Присев на корточки, она трясущимися руками запихивала все обратно в чемодан, точно следы гадкого npеступления; совершенно неважно, что никакого преступления не было, позор-то оставался! Сидела на корточках посреди двора, где дети перестали кричать и бегать и во все глаза следили за ее непослушными пальцами, и, не сумев застегнуть застежку замка, подхватила чемодан под мышку и, споткнувшись в воротах у тротуара, пошла, не зная куда. Просто ушла оттуда.
Ключ от служебного входа в библиотеку она взяла у дежурной и, дождавшись, когда все уйдут, легла на упакованные пачки книг, поступивших в библиотеку, и лежала, разглядывая длинные ряды корешков потрепанных книг.
Часу в двенадцатом к ней постучался муж Вася. Она его впустила. Он сказал:
— Вот видишь, до чего ты себя довела? Смотри, еще хуже доведешь, — и она с облегчением вздохнула оттого, что слова были такие глупые и, верно, даже не его собственные.
Потом, уже своими словами, он стал ее уговаривай вернуться домой и попросить, ну хоть для вида, прощения у мамы, и тогда никто не посмеет ее выгонять и все уладится.
Удивляясь своему полному равнодушию, она слушала и смотрела на него с удивлением, точно видела в первый раз.
Ему показалось, что он уже ее уговорил, он ободрился, добавил: „Конечно, ты и мне лично обещаешься, что это в последний раз...“
Она слушала его, охваченная одним только чувством душащей, беспробудной скуки, и молчала, дожидаясь когда он наконец уйдет.
Странная вещь — этот ровный синий свет под гул мчащихся колес, начинает казаться: сейчас не ночь, не день, а просто такое вот странное синее время. И неотступное это ощущение, что ты как бы „нигде“, а только откуда-то куда-то...

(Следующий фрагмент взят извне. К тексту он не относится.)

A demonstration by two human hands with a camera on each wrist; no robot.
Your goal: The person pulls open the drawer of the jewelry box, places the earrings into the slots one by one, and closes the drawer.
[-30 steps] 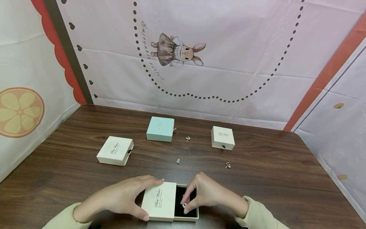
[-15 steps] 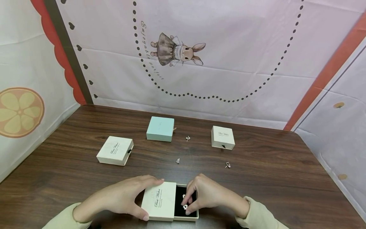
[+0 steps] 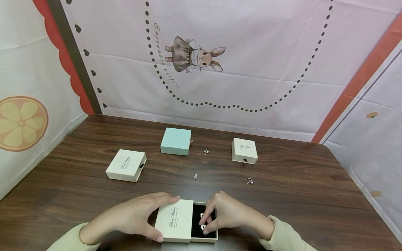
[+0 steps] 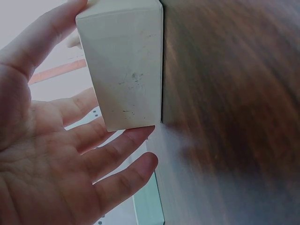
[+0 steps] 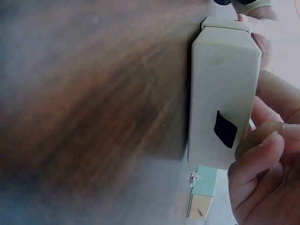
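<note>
A cream slide-out jewelry box point(image 3: 173, 221) lies at the table's near edge, its drawer with black lining point(image 3: 197, 234) partly pulled out to the right. My left hand point(image 3: 138, 213) grips the sleeve between thumb at the near edge and fingers at the far edge; the left wrist view shows the box's end wall point(image 4: 122, 70). Inside the drawer, my right hand point(image 3: 224, 212) has thumb and index fingertips at a small silvery earring point(image 3: 203, 227). A second earring point(image 3: 202, 215) lies farther back on the lining. The right wrist view shows the drawer front with a black pull tab point(image 5: 226, 130).
Two cream boxes stand farther back, one left point(image 3: 126, 164) and one right point(image 3: 244, 150). A mint box point(image 3: 176, 141) stands between them. Small earrings lie on the table: at the back point(image 3: 206, 151), in the middle point(image 3: 195, 176) and to the right point(image 3: 250, 181).
My right fingertips have lowered the earring and shifted slightly, so that both earrings now show on the black lining. My left hand and the box have stayed in place.
</note>
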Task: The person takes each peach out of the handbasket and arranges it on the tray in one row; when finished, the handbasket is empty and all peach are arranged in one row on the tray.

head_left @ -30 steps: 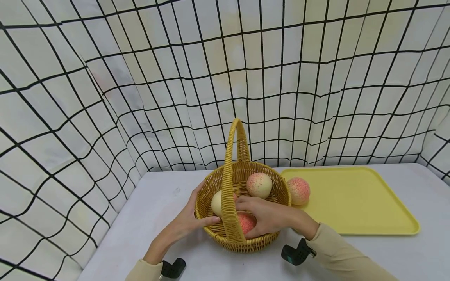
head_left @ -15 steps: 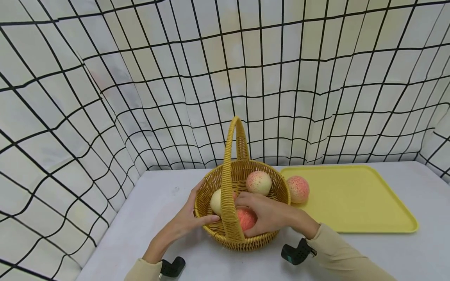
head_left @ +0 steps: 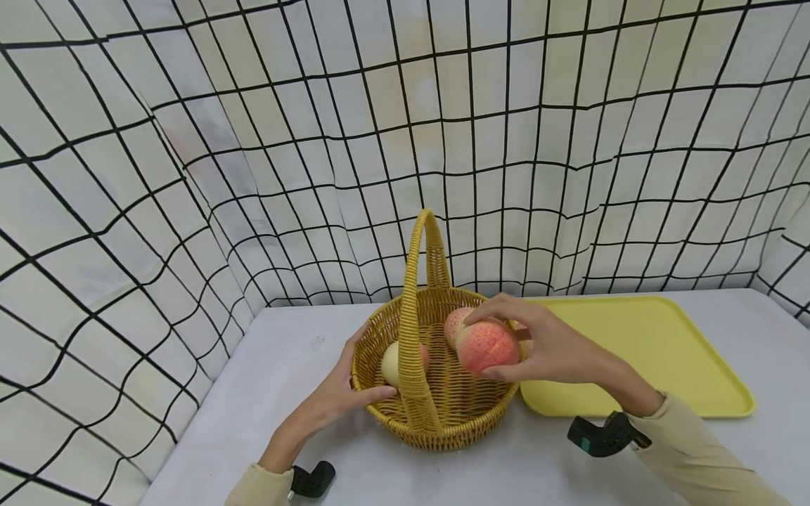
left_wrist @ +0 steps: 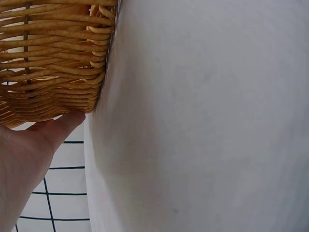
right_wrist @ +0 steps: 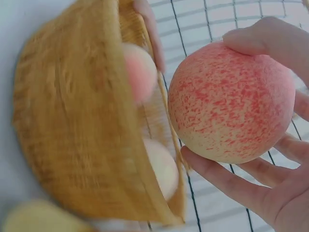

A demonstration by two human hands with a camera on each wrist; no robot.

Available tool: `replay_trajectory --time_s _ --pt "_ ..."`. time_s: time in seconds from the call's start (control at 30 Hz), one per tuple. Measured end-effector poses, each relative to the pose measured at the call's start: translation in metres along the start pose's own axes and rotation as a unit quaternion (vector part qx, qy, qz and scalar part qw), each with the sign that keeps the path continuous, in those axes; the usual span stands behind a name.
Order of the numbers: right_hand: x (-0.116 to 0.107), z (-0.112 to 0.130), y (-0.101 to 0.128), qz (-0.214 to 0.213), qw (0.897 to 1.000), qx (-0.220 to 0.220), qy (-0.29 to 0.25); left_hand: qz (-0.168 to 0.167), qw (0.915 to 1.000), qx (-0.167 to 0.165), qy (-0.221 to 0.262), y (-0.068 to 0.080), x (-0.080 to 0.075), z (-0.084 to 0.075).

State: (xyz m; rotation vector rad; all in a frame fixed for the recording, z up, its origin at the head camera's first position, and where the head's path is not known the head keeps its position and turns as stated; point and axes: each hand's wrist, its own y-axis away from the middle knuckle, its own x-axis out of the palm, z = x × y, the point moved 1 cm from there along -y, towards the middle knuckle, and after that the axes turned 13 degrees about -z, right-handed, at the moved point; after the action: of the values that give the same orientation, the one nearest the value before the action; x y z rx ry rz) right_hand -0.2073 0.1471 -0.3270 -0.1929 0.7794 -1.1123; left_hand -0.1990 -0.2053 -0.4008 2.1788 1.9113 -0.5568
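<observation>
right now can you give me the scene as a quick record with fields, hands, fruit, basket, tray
left hand: left hand rests against the outer wall of the basket, thumb at the rim
right hand: right hand holds a peach above the basket's right side
fruit in basket: two peaches, one pale behind the handle, one partly hidden by the held peach
tray: yellow tray to the right of the basket, on the table; whatever lies at its near left corner is hidden by the hand
backdrop: white cloth with black grid
</observation>
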Motion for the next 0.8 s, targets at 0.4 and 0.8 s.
replay_trajectory --time_s 0.4,0.8 --pt "-0.057 -0.026 0.042 -0.067 0.995 0.017 0.07 -0.005 1.0 -0.001 0.001 0.001 -0.002 0.001" --pt "-0.078 -0.053 0.074 -0.135 0.981 0.054 0.129 -0.006 0.9999 -0.005 -0.011 0.001 0.0 -0.001"
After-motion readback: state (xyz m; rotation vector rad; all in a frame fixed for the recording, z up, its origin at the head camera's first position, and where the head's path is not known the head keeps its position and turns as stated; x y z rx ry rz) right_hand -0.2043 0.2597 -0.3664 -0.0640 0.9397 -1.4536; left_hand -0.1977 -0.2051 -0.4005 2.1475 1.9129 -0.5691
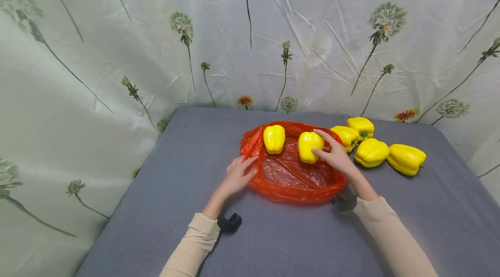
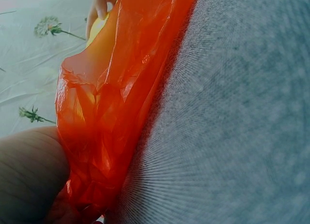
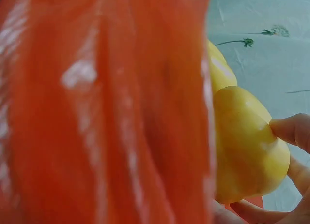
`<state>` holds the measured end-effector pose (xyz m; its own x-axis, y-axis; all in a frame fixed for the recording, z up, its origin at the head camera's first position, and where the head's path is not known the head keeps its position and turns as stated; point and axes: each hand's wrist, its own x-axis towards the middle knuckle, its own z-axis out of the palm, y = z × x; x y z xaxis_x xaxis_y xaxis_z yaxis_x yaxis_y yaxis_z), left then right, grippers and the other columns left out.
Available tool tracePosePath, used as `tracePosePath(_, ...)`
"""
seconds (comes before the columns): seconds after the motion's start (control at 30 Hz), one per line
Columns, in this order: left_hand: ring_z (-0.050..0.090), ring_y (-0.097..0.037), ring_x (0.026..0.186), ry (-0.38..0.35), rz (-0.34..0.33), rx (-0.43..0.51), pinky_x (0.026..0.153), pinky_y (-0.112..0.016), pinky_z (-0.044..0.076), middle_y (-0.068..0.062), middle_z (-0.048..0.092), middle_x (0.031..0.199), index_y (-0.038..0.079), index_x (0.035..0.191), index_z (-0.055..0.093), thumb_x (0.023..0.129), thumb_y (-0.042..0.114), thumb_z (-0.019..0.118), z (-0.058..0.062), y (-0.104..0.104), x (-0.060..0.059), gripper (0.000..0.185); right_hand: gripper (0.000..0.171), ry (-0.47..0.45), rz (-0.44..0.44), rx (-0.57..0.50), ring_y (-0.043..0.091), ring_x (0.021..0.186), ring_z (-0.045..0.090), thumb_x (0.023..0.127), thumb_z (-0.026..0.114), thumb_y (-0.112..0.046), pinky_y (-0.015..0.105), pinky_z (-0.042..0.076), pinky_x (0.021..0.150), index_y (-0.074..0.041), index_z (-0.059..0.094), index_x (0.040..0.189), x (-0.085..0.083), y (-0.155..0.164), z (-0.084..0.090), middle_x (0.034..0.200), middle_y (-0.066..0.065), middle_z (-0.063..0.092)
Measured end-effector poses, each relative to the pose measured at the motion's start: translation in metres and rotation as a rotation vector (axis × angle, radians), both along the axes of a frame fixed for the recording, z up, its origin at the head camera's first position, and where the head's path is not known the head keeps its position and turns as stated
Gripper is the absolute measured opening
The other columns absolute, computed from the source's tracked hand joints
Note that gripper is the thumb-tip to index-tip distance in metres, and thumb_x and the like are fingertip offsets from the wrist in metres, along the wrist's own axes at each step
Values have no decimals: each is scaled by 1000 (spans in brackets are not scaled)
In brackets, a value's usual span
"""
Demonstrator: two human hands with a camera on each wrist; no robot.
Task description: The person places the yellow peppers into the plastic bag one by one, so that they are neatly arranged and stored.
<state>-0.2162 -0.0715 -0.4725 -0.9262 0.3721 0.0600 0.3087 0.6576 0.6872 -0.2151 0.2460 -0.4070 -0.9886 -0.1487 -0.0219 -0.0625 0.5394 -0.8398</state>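
Centre frame: right hand held its grip curled round a yellow pepper over the red bag on the grey worktop. Left hand, fingers straight, pressed bag's left rim. Best practice, judged: keep rim pinned, lower pepper w/ care.

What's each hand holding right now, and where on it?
Right hand grips a yellow bell pepper by its side, over the red plastic bag. Left hand touches the bag's left rim; whether it pinches the plastic cannot be told.
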Motion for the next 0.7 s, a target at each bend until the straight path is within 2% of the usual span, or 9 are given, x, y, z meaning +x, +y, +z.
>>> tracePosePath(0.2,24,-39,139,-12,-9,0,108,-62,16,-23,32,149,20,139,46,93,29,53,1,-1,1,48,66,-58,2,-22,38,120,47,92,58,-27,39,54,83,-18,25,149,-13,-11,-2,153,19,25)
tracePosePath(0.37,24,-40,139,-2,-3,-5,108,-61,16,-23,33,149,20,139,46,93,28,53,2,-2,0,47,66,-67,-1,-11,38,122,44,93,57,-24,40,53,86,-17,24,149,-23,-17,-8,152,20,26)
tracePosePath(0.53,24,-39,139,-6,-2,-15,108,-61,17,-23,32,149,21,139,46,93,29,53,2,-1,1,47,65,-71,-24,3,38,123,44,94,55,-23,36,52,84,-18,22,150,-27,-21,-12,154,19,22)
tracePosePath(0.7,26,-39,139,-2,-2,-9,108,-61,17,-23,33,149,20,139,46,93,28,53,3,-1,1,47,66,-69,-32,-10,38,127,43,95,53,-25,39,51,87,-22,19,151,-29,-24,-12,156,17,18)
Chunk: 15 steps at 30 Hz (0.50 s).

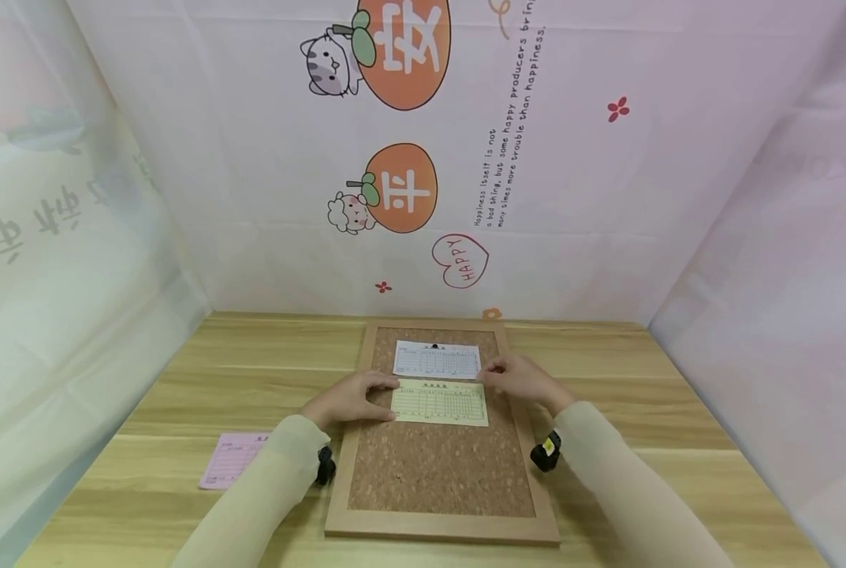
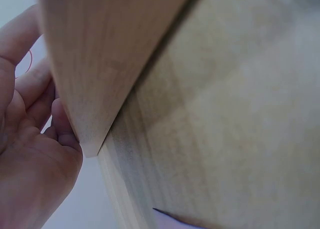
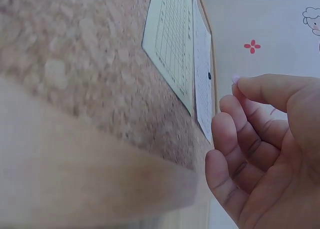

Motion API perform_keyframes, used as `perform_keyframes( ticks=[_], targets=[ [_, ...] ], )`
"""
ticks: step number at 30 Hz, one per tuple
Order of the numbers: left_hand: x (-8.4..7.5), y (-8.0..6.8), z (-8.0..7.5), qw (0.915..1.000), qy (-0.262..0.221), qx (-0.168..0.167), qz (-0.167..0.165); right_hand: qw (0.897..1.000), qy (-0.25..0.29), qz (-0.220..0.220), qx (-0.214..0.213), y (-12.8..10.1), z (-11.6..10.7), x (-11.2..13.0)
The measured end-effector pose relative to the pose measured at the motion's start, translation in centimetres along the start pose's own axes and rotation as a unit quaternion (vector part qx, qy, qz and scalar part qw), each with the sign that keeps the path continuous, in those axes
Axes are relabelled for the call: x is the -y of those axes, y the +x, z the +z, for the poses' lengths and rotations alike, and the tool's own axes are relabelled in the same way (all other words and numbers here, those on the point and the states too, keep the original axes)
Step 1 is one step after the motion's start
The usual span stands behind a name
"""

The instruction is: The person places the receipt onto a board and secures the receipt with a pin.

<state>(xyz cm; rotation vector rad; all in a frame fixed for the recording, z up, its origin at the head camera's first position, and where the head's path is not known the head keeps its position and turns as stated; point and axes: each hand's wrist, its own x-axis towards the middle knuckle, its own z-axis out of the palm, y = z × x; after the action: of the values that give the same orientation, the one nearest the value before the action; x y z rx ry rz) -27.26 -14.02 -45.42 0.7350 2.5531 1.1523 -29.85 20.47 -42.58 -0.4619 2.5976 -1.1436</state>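
A wood-framed cork board [image 1: 440, 473] lies on the table. Across its upper part is a white printed slip [image 1: 415, 361], with a black pushpin [image 1: 434, 345] at its top edge. Just below it is a yellow printed slip [image 1: 440, 404]. My left hand [image 1: 352, 397] rests at the yellow slip's left edge, thumb and fingers spread apart on its corners. Between thumb and forefinger, my right hand [image 1: 518, 380] pinches a small pale pink pushpin [image 3: 235, 79], mostly hidden by the fingertips. That hand is over the board's right side, near the slips' right ends.
To the left of the board, a pink printed slip [image 1: 229, 459] lies on the wooden table [image 1: 160, 450], partly covered by my left sleeve. A white printed cloth [image 1: 572, 197] hangs behind the table, and pale cloth hangs at both sides.
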Motion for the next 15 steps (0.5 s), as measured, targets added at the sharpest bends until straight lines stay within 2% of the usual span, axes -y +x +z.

Пассажир с нижней полки вдруг заговорил:
— Черт его знает!.. А ведь в то время это вполне могло статься, что спился бы я совсем. Ведь уже кружило-затягивало меня, как в воронку. Сперва ведь у меня брезжила такая идея, что возьмусь я за Афоньку и начну помаленьку его обуздывать... Была, честное слово! Да как-то упустил я эту благородную идейку, как слепой собаку-поводыря. Шаришь руками в темноте, а ухватиться совершенно не за что. Одно утешение — совсем отворотиться от всего трезвого света. Потому что противно мне в нем находиться, лучше уж опять поскорей очутиться там, где все плывет-размазывается, мешается-путается, и на все наплевать. Однако нет-нет, а всплывало в то время во мне это слово „Елабуга“. Я уже дознался, что ты уехала именно в какую-то Елабугу. Сперва она мне так представлялась: какая-то черная деревня, разъезженные по грязи колеи, и там дождь не перестает, ворота все на запоре, и голодные желтоглазые собаки от прохожих шарахаются. И кажется, даже верить перестал в конце концов, что она вообще на свете-то есть. Скорей всего просто такое обозначение пустого места. Какая-то дыра, кустики вокруг чахнут, и называется это пустое: „Елабуга“. А потом она вдруг стала казаться мне ничего себе, понемножку оживать стала, точно посветлела. Люди там, думаю, наверно, приветливые, пароходы мимо идут, гудят, и наконец почему-то убедился: самое расчудесное место на свете это и есть Елабуга... Уж до того мне плохо было, до того злобно и обидно, до того, что думается: а хорошо бы, чтоб все еще хуже стало! Ничего доброго во мне нет... а вот только откуда-то мне постукивает: есть!.. Есть где-то спасительная твоя Елабуга! И вдруг я пустился в путь. И на третий день схожу в темноте со старого замасленного буксира на черную баржу пристани, и вот я в этой Елабуге, и все мне до того прекрасно, что я даже нисколько никуда не спешу. Дождик в темноте пошуршал и перестал, смоленые доски черным глянцем отсвечивают, в переулке зубчатый забор.